Over time, Jordan started to heal emotionally as well, learning that he is a natural encourager who loves to brighten people’s days. “There’s something about being clean and sober—you start to wake up and see the world around you.”
While staying at the Mission, Jordan discovered he was still required to serve time in jail for the last DUI. Staff encouraged him to turn himself in to clear his record so he could return to work. He served five and a half months and returned in February 2022. Within a month, he was scheduled for cataract surgeries and immediately after was offered a job through AARP’s SCSEP program for seniors.
Today, Jordan’s making a living wage and will soon move into a place of his own. “I’m glad to be back to work, living a healthier life and giving back where I can. That’s what it’s about: community and connection. God did not make us to do it alone.”
Teri’s Path >> Getting to the Root of Addiction
“I was physically on my deathbed before UGM. Spiritually broken, mentally, physically. Severe, severe addiction.”
After a lifetime spent abusing alcohol and drugs, Teri entered UGM Women’s Recovery in early 2021. She’d seen her niece and nephew find healing through the program and was hopeful she’d be able to quit using. What she did not expect, however, was a whole heart and life transformation. “God was the part that I was missing in my recovery.”

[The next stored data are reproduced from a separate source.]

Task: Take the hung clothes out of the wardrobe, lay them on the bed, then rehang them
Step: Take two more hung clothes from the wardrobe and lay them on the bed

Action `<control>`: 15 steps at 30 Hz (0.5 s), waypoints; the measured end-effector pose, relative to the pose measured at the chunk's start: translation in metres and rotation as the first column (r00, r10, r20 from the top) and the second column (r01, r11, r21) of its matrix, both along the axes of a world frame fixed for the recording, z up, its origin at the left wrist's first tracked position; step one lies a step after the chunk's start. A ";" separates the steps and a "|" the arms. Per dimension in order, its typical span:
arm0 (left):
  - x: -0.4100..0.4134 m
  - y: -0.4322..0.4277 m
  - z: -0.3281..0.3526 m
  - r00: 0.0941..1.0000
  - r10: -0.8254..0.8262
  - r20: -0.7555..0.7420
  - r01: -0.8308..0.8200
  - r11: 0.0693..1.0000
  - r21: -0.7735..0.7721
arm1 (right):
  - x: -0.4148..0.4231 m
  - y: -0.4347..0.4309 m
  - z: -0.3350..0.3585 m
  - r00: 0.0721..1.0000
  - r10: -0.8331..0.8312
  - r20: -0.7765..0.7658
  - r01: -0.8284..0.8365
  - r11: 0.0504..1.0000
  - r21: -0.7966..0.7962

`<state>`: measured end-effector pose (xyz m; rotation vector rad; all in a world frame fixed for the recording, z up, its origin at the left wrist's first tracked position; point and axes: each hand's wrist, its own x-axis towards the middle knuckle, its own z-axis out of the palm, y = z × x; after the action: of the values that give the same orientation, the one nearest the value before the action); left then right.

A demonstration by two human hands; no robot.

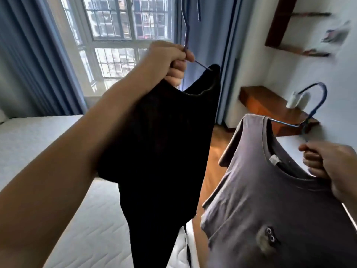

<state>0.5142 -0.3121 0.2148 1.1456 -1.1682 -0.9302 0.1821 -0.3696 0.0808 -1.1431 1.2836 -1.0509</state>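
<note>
Clothes (164,142) nr white bed (38,144); window (116,35) w/ blue curtains (29,64)

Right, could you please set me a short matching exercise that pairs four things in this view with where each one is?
Things:
1. black garment
2. grey T-shirt
3. mattress
4. curtain

Places:
A. beside the window
B. on the raised hanger, gripped by the left hand
C. lower left, under the left forearm
D. on the lower hanger, gripped by the right hand

Pairs: 1-B, 2-D, 3-C, 4-A
</note>
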 end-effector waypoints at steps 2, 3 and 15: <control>-0.013 -0.028 0.005 0.999 -0.040 -0.025 0.040 0.999 0.003 | -0.011 -0.012 -0.001 0.998 -0.066 0.015 0.067 0.997 -0.027; -0.019 -0.043 0.007 0.998 -0.053 -0.037 0.053 0.999 0.000 | -0.016 -0.019 -0.003 0.995 -0.094 0.028 0.094 0.995 -0.025; -0.093 -0.231 -0.012 0.989 -0.054 -0.136 0.044 0.996 -0.074 | -0.094 -0.162 -0.055 0.974 -0.211 -0.085 0.206 0.977 -0.063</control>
<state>0.4211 -0.5435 0.2030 0.9838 -1.1126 -0.9821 0.0877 -0.5312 0.0259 -1.1256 1.4797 -1.2050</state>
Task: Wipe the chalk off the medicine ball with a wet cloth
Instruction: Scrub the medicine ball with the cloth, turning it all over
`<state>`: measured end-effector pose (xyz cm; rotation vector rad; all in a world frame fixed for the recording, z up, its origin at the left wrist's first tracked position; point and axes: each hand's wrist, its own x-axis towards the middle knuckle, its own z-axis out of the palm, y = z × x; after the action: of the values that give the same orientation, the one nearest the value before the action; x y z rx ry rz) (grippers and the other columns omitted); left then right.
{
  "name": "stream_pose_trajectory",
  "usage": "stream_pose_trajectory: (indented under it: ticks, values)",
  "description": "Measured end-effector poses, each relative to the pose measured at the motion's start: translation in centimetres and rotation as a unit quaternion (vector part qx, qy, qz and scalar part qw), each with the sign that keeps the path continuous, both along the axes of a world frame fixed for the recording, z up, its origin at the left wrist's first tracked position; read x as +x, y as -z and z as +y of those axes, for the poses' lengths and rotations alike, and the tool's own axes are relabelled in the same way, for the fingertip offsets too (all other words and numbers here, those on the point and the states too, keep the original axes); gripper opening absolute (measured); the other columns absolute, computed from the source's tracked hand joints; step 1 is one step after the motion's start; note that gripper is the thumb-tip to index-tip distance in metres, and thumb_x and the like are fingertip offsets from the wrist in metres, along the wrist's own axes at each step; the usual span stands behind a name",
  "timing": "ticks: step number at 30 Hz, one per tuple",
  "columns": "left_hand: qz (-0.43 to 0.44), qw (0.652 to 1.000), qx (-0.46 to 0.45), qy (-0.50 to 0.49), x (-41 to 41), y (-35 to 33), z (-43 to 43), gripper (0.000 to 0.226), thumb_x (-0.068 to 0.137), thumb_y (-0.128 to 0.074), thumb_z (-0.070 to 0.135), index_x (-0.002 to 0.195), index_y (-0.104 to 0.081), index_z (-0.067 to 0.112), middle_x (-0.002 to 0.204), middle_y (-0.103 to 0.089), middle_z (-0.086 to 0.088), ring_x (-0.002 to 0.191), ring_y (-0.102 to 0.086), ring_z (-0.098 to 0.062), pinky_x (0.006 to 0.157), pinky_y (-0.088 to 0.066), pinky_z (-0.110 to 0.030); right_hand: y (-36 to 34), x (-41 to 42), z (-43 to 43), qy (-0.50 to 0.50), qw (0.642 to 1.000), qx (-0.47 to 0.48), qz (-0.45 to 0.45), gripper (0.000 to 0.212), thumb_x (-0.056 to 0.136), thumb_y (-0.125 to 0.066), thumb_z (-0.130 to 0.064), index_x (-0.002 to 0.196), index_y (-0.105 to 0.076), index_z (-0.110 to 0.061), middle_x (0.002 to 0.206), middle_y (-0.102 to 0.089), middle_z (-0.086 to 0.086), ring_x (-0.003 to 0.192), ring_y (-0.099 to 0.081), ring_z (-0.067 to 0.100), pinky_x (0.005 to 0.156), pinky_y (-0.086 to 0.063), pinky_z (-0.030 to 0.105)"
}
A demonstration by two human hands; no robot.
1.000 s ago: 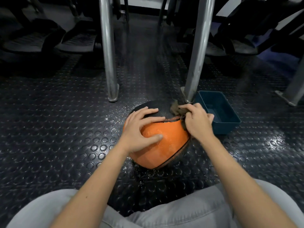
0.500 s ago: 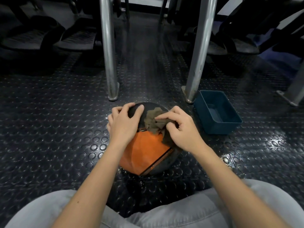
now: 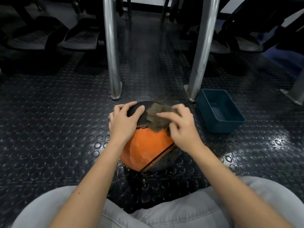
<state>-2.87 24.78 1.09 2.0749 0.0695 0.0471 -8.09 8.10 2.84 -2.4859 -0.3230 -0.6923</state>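
— Where's the medicine ball [image 3: 148,145]?
— On the floor [image 3: 57,129], beneath the left grip [image 3: 123,122], whose fingers spread flat on its black top. Just right, the right grip [image 3: 181,127] clutches a brown cloth [image 3: 156,119] against the ball.

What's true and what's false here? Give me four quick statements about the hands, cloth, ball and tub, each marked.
1. The right hand holds the brown cloth against the medicine ball. True.
2. The left hand grips the cloth too. False: it rests on the ball's black panel.
3. The blue tub sits left of the ball. False: it sits right of it.
4. The ball rests on the studded floor. True.
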Motion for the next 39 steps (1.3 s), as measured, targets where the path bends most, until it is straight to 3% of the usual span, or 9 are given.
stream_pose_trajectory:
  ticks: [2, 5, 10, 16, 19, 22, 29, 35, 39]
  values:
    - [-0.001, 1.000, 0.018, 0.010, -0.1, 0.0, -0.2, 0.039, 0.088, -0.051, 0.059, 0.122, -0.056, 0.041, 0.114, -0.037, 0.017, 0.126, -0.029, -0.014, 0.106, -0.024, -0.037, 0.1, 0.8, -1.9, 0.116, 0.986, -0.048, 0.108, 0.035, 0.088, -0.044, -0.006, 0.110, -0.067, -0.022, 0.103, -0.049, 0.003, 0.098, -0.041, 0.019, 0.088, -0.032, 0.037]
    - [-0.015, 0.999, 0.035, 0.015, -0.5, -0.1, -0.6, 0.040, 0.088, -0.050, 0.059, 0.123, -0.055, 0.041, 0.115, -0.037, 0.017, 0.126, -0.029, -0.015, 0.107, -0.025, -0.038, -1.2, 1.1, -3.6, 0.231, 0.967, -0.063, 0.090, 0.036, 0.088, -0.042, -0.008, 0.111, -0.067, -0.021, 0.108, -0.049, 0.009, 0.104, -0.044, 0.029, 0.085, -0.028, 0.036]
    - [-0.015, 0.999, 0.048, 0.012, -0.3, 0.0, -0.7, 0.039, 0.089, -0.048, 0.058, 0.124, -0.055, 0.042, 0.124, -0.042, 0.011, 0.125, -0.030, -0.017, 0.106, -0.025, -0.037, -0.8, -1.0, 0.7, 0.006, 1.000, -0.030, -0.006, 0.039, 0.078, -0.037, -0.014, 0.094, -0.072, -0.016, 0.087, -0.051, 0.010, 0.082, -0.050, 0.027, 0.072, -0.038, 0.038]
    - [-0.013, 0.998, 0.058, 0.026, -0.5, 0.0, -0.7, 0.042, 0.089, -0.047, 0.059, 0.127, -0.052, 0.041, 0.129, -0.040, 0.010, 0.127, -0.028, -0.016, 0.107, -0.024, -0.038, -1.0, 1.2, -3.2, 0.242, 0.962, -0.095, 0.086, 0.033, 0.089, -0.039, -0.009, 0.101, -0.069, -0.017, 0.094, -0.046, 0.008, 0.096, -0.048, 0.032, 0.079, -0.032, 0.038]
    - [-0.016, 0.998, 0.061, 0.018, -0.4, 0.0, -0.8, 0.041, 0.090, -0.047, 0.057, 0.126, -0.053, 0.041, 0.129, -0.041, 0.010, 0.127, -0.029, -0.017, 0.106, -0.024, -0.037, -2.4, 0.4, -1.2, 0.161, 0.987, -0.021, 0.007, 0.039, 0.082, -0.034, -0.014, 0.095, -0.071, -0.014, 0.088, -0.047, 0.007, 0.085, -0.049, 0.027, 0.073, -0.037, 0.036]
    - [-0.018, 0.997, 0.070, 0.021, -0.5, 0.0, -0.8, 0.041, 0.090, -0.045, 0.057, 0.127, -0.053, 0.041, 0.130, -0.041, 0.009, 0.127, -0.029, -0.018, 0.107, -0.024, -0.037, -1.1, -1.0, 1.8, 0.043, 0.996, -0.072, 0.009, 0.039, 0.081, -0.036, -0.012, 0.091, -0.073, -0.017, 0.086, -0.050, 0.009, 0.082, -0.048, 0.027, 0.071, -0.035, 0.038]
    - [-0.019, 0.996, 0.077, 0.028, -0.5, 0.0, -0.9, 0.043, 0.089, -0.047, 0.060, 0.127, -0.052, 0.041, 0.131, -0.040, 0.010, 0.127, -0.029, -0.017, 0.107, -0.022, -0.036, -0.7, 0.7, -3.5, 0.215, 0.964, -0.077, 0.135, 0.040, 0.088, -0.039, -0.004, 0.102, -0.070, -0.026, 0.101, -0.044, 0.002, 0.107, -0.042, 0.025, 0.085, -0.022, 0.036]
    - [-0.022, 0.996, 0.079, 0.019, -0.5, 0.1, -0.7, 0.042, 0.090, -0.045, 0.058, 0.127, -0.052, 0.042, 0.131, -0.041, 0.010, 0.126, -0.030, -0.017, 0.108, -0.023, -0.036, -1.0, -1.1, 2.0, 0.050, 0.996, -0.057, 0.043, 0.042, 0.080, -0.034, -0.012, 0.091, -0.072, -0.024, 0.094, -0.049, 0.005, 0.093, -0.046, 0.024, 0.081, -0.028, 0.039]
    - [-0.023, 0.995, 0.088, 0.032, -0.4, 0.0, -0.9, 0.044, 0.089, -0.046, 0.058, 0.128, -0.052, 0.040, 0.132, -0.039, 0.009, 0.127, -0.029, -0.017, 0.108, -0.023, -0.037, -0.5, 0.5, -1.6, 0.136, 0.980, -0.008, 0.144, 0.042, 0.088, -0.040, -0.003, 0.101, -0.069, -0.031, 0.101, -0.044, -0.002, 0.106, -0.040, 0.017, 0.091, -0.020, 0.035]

Through applying herself to the rigorous, 16-month program, Teri started to see why she’d turned to substances in the first place. “I got to go back to my family of origin and learn why my parents and grandparents did what they did. It helped me lose resentment and understand why I did what I did. And into phase two, I got to change those behaviors that I had. It was lifechanging.”
Teri said from an early age, she’d embraced the lie that she was unlovable, and she’d learned to bury the pain with anything that would numb her mind. Opening up to her counselors and sisters in program was the key to revealing this and other misbeliefs. "It’s quite an eye opener,” she told us, “I didn’t know it was so vital to be transparent. God’s forgiveness makes it possible. He gave me worth when I was in my ugliness. He said I was worthy and lovable.”
Today, Teri is in the final phase of the program and is being honored at this month’s Commencement celebration. She has a job, a plan for housing, and is excited to return to society healthier than she’s ever been.
“A lot of change has happened here. It's been monumental.”
The common factor in the recovery stories we get to witness at UGM is the need for a supportive community. It’s true there are many different paths out of homelessness and addiction, but the journey is next to impossible without the love and investment of people like you.